There are two popular measures of how much inflation markets expect. One is the difference between the return investors make on government bonds which are indexed to rise with inflation, and the return they make on bonds with no such protection. This gap—known as the treasury inflation protected securities (TIPS) spread—should rise and fall with investors’ reckoning of how much inflation is in the pipeline. Today, the five-year TIPS spread stands at around 1.1%—well below the Fed’s 2% inflation target. The second method relies on the market for interest-rate swaps. These are contracts where one party agrees to pay a fixed interest rate over a given period, in exchange for the other paying the inflation rate. An inflation forecast flows into the pricing of the fixed rate. Expected inflation calculated from “5 year, 5 year” swaps—which reflect the five-year period starting five years from now, in 2021—is today just 1.6%, suggesting the Fed might undershoot its target for as long as a decade. Worse, TIPS and swaps are tied to a measure of inflation—the consumer price index—which typically undershoots the index the Fed targets. That makes market signals even gloomier for the central bank.

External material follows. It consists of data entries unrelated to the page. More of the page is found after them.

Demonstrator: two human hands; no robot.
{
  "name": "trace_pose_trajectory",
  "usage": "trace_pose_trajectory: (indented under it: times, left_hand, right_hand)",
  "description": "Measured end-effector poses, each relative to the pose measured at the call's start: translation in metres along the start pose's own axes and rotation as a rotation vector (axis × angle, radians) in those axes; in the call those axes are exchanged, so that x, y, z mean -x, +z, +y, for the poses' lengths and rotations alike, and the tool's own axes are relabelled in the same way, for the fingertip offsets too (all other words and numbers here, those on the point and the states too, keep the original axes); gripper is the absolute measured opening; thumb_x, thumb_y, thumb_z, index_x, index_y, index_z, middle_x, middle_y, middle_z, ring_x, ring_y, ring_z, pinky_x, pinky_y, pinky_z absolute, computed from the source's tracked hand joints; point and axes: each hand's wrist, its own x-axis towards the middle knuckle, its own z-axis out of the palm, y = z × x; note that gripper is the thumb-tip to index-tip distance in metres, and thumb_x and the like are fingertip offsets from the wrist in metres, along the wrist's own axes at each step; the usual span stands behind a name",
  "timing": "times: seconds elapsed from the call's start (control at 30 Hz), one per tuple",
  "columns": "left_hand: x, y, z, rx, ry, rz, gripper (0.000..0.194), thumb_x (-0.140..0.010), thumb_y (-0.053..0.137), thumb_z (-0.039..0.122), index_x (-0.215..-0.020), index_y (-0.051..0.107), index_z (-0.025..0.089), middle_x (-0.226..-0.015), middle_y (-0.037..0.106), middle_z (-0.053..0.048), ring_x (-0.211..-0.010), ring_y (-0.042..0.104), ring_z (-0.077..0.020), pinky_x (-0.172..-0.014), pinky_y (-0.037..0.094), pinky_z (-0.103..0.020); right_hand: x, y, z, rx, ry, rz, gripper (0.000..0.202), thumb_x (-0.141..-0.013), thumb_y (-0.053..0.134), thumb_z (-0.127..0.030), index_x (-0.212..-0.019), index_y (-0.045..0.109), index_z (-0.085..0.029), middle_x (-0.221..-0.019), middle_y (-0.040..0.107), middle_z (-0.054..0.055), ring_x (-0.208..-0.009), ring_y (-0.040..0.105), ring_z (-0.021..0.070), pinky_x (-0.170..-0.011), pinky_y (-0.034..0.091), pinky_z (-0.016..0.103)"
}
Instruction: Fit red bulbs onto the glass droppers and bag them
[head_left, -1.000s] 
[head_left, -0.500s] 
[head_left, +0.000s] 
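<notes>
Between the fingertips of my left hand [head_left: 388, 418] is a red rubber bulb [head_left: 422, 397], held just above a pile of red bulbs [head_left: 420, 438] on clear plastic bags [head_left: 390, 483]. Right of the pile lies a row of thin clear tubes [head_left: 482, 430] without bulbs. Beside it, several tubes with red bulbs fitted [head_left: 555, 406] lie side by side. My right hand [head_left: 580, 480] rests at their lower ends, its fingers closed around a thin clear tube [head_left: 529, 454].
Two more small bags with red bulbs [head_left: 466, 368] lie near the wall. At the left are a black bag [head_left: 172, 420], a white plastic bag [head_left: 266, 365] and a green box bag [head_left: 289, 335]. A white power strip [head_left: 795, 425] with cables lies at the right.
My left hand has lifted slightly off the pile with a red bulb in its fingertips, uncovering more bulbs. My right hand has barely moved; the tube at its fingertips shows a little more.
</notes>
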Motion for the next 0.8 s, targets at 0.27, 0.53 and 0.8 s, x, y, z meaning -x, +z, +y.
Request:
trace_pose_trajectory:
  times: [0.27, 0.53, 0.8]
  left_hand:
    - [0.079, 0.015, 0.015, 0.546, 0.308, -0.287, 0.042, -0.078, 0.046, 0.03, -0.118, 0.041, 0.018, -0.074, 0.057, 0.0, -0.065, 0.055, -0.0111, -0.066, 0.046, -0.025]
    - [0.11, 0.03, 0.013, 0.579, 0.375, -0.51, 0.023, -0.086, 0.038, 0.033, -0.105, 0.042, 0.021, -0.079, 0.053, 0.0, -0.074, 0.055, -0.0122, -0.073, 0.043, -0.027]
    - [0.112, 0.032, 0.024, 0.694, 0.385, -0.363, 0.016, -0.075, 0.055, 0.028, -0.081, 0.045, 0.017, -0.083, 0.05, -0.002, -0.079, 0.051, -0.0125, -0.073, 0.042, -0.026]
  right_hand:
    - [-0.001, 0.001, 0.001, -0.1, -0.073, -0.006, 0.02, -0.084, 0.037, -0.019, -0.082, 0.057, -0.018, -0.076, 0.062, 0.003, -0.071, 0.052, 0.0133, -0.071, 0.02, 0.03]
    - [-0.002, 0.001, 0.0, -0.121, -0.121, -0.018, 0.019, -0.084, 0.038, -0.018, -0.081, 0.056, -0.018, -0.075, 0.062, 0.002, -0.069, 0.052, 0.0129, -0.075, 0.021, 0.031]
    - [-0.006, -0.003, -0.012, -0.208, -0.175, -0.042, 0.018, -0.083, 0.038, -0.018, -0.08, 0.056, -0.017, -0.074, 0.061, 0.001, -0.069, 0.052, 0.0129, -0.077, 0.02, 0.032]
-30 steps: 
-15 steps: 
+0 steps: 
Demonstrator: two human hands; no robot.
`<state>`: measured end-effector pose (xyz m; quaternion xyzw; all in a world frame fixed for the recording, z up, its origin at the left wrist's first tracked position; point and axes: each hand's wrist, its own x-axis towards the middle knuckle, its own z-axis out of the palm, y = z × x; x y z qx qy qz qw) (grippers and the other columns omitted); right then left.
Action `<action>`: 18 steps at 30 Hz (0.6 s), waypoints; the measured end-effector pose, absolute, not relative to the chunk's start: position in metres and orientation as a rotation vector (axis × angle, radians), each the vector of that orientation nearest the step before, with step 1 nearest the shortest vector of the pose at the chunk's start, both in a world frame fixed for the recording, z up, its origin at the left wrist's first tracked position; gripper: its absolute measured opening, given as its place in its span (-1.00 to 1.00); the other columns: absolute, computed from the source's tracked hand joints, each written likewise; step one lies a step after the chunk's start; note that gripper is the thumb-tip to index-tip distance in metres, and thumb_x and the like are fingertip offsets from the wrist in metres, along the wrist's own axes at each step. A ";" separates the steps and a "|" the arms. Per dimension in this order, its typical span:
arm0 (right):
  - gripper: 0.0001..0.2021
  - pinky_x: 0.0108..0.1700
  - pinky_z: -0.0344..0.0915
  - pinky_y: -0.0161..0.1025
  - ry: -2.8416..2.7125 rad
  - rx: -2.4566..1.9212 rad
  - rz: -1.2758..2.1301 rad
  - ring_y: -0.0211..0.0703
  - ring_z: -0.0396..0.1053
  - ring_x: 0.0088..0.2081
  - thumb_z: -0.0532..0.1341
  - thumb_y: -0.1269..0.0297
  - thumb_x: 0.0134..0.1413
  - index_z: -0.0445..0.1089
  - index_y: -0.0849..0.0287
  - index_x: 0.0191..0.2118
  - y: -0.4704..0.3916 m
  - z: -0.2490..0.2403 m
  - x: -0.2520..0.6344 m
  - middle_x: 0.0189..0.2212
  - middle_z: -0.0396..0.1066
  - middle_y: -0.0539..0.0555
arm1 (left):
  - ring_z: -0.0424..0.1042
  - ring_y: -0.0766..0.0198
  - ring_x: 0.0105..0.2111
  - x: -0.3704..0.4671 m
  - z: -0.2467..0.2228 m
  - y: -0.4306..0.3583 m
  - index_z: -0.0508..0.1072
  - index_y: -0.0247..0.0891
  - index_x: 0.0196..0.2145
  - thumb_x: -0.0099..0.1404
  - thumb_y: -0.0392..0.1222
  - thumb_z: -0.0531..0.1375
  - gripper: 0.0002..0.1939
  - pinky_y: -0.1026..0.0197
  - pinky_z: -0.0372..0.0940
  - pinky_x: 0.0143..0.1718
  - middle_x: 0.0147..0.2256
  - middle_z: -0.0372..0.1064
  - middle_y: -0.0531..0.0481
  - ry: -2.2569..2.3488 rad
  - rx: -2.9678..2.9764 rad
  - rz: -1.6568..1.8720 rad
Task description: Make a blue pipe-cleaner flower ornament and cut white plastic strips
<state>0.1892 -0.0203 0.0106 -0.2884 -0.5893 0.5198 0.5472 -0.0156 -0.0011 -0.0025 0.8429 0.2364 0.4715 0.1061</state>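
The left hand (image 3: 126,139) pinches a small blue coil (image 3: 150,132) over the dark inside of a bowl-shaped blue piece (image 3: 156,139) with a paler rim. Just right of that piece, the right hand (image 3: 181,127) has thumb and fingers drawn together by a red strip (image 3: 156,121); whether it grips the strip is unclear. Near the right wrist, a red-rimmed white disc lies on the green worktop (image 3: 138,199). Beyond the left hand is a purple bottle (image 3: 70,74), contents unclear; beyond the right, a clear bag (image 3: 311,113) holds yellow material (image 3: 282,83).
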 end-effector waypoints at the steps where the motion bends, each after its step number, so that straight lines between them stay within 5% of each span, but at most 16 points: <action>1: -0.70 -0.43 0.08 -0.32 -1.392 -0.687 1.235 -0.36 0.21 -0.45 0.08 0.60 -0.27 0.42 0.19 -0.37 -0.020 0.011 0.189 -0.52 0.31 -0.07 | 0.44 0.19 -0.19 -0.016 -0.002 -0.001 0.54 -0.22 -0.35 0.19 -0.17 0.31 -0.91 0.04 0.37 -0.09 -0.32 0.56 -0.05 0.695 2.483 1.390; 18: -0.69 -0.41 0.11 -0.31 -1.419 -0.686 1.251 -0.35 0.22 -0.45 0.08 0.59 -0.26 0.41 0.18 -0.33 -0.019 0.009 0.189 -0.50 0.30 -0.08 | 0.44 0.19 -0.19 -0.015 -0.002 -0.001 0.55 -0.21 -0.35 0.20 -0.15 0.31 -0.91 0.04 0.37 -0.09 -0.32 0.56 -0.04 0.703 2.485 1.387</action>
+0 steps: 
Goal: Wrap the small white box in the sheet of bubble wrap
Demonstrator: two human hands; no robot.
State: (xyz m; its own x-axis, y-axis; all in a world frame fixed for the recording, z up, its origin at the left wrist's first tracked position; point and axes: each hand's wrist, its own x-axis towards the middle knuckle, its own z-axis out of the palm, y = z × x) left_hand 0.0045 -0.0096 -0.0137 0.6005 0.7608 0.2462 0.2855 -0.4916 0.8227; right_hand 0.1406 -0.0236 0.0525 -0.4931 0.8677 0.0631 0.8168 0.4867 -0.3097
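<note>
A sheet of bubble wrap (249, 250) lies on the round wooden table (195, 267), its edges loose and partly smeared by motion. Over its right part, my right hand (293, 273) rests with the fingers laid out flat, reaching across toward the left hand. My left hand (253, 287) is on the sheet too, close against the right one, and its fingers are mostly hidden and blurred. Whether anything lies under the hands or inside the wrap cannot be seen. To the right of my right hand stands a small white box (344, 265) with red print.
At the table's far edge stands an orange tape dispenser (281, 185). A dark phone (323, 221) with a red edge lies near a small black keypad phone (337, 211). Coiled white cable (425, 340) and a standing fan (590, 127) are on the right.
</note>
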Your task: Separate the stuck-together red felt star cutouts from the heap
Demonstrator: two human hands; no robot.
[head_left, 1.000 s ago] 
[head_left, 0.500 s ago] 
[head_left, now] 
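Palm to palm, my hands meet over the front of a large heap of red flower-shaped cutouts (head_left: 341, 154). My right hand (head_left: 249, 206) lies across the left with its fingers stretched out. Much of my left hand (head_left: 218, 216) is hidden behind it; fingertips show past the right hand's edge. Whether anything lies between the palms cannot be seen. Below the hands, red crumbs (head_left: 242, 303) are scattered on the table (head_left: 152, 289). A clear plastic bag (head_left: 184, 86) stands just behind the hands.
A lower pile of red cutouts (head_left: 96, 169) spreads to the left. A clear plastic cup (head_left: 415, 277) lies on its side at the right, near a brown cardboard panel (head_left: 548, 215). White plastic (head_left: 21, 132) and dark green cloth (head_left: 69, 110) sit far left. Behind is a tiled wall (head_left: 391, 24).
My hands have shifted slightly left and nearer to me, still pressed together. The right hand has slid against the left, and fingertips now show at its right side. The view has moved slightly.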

Market expectations matter because they reflect the collective wisdom of thousands of investors, all of whom have real money at stake (and so have a strong incentive to bet wisely). In theory, market forecasts should reflect all public information—including all other forecasts in the public domain. Just as it is hard—some think impossible—for investors to reliably outperform the stockmarket, it should be tough to forecast inflation reliably better than the market does.

That should worry the Fed, whose central forecast is much more optimistic than the market’s; rate-setters expect inflation to return to its 2% target in 2018. But the Fed often points out that market measures of inflation expectations are not perfect. The prices of the bonds and swaps reflect the market’s central expectation, but will also vary with the risk on either side. For instance, if the risk of very high or very low inflation falls—ie, if inflation becomes more predictable—investors will accept lower returns on bonds that are not inflation-protected, even if their central forecast of inflation is unchanged. Investors may also charge a premium to hold swaps or inflation-protected bonds that are not frequently traded, because they are harder to offload. The “inflation risk premium” and “liquidity premium” can move around over time, obscuring movements in inflation expectations. Still, today it looks like markets really do expect lower inflation than the Fed. As well as disagreeing with the central bank’s inflation forecasts, the market now reckons interest rates will rise only once in 2016. In December, most rate-setters expected at least four rises.